# Copyright (c) Meta Platforms, Inc. and affiliates.
# All rights reserved.
#
# This source code is licensed under the BSD-style license found in the
# LICENSE file in the root directory of this source tree.

"""
Data models for the Unity ML-Agents Environment.

The Unity environment wraps Unity ML-Agents environments (PushBlock, 3DBall,
GridWorld, etc.) providing a unified interface for reinforcement learning.
"""

from typing import Any, Dict, List, Optional

from pydantic import Field

# Support both in-repo and standalone imports
try:
    # In-repo imports (when running from OpenEnv repository)
    from openenv.core.env_server.types import Action, Observation, State
except ImportError:
    # Standalone imports (when environment is standalone with openenv from pip)
    from openenv.core.env_server.types import Action, Observation, State


class UnityAction(Action):
    """
    Action for Unity ML-Agents environments.

    Supports both discrete and continuous action spaces. Unity environments
    may use either or both types of actions:

    - Discrete actions: Integer indices for categorical choices
      (e.g., movement direction: 0=forward, 1=backward, 2=left, 3=right)
    - Continuous actions: Float values typically in [-1, 1] range
      (e.g., joint rotations, force magnitudes)

    Example (PushBlock - discrete):
        >>> action = UnityAction(discrete_actions=[3])  # Rotate left

    Example (Walker - continuous):
        >>> action = UnityAction(continuous_actions=[0.5, -0.3, 0.0, ...])

    Attributes:
        discrete_actions: List of discrete action indices for each action branch.
            For PushBlock: [0-6] where 0=noop, 1=forward, 2=backward,
            3=rotate_left, 4=rotate_right, 5=strafe_left, 6=strafe_right
        continuous_actions: List of continuous action values, typically in [-1, 1].
        metadata: Additional action parameters.
    """

    discrete_actions: Optional[List[int]] = Field(
        default=None,
        description="Discrete action indices for each action branch",
    )
    continuous_actions: Optional[List[float]] = Field(
        default=None,
        description="Continuous action values, typically in [-1, 1] range",
    )


class UnityObservation(Observation):
    """
    Observation from Unity ML-Agents environments.
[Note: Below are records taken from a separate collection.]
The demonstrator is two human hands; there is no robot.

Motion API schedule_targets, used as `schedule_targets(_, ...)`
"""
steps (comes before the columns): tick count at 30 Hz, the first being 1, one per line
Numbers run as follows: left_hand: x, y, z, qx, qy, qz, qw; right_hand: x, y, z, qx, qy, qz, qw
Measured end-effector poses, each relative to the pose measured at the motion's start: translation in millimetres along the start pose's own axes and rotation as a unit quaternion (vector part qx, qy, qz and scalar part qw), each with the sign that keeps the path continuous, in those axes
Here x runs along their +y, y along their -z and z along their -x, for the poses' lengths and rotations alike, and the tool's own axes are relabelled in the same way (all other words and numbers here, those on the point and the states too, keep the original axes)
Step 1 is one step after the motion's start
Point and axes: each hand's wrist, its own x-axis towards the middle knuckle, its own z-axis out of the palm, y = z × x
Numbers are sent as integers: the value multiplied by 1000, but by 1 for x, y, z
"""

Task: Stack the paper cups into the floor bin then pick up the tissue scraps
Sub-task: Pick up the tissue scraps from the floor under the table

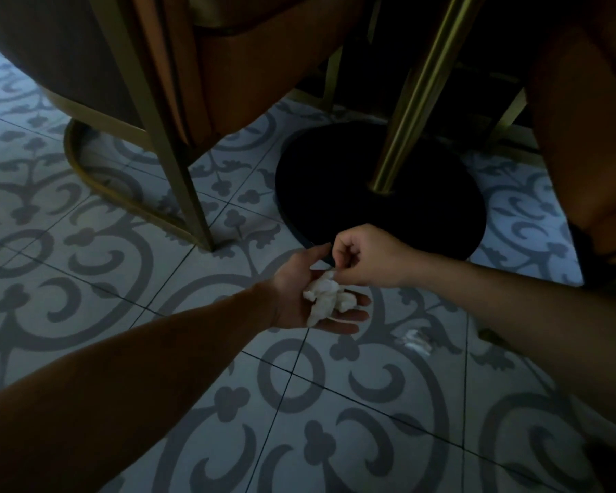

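Observation:
My left hand [299, 290] is held palm up over the patterned floor, cupping a small heap of white crumpled tissue scraps [326, 297]. Just above it, my right hand [367, 256] has its fingertips pinched together at the top edge of the heap, touching a scrap. One more white tissue scrap [415, 341] lies on the tiles to the right, below my right forearm. No paper cups or floor bin are in view.
A black round table base [335, 193] with a brass pole [406, 119] stands right behind my hands. A chair with brass legs [189, 179] and orange upholstery is at the left; another orange seat [591, 144] is at the right. Grey patterned floor tiles [121, 279] lie all around.

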Motion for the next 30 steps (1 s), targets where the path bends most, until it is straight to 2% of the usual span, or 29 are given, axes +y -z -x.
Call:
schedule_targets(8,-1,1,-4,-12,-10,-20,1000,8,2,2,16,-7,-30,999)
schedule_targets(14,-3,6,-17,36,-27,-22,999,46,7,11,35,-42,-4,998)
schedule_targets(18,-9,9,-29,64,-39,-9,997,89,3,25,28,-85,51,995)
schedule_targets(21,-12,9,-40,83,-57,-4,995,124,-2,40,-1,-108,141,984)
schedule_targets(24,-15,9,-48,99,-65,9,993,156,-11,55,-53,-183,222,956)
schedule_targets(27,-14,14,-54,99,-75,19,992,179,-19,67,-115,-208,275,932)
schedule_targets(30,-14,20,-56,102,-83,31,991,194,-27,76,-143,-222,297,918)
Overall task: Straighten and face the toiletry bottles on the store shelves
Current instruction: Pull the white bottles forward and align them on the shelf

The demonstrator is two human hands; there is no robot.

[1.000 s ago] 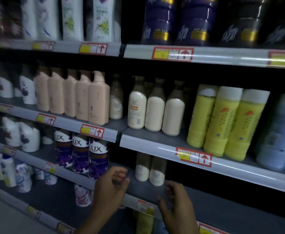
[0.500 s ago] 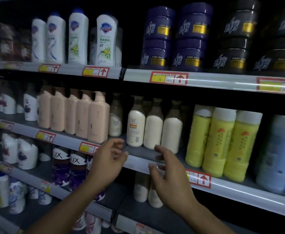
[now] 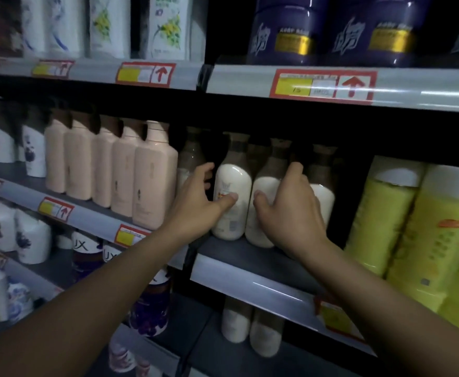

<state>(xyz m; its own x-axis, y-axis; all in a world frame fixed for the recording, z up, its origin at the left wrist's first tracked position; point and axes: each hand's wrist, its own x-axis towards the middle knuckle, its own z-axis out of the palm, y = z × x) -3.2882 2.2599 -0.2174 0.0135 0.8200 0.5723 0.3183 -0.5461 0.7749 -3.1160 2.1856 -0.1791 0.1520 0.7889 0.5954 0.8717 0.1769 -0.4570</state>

    Contains vector observations (sensor readings) and optionally visual
    observations (rendered images). Most Unity environments provide vector
    observations; visual observations are optional and must be requested.

    Attributes:
        vector_observations: Flattened array of all vector observations.
            Size and meaning depends on the specific environment.
            For PushBlock: 70 values from 14 ray-casts detecting walls/goals/blocks.
        visual_observations: Optional list of base64-encoded images (PNG format).
            Only included when include_visual=True in reset/step.
        behavior_name: Name of the Unity behavior (agent type).
        action_spec_info: Information about the action space for this environment.
        observation_spec_info: Information about the observation space.
    """

    vector_observations: List[float] = Field(
        default_factory=list,
        description="Flattened vector observations from the environment",
    )
    visual_observations: Optional[List[str]] = Field(
        default=None,
        description="Base64-encoded PNG images (when include_visual=True)",
    )
    behavior_name: str = Field(
        default="",
        description="Name of the Unity behavior/agent type",
    )
    action_spec_info: Dict[str, Any] = Field(
        default_factory=dict,
        description="Information about the action space",
    )
    observation_spec_info: Dict[str, Any] = Field(
        default_factory=dict,
        description="Information about the observation space",
    )


class UnityState(State):
    """
    Extended state for Unity ML-Agents environments.

    Provides additional metadata about the currently loaded environment,
    including action and observation space specifications.

    Attributes:
        episode_id: Unique identifier for the current episode.
        step_count: Number of steps taken in the current episode.
        env_id: Identifier of the currently loaded Unity environment.
        behavior_name: Name of the Unity behavior (agent type).
        action_spec: Detailed specification of the action space.
        observation_spec: Detailed specification of the observation space.
        available_envs: List of available environment identifiers.
    """

    env_id: str = Field(
        default="PushBlock",
        description="Identifier of the loaded Unity environment",
    )
    behavior_name: str = Field(
        default="",
        description="Name of the Unity behavior/agent type",
    )
    action_spec: Dict[str, Any] = Field(
        default_factory=dict,
        description="Specification of the action space",
    )
    observation_spec: Dict[str, Any] = Field(
        default_factory=dict,
        description="Specification of the observation space",
    )
    available_envs: List[str] = Field(
        default_factory=list,
        description="List of available Unity environments",
    )


# Available Unity environments from the ML-Agents registry
# These are pre-built environments that can be downloaded automatically
AVAILABLE_UNITY_ENVIRONMENTS = [
    "PushBlock",
    "3DBall",
    "3DBallHard",
    "GridWorld",
    "Basic",
    "VisualPushBlock",
    # Note: More environments may be available in newer versions of ML-Agents
]

# Action descriptions for PushBlock (most commonly used example)
PUSHBLOCK_ACTIONS = {
    0: "noop",
    1: "forward",
    2: "backward",
    3: "rotate_left",
    4: "rotate_right",
    5: "strafe_left",
    6: "strafe_right",
}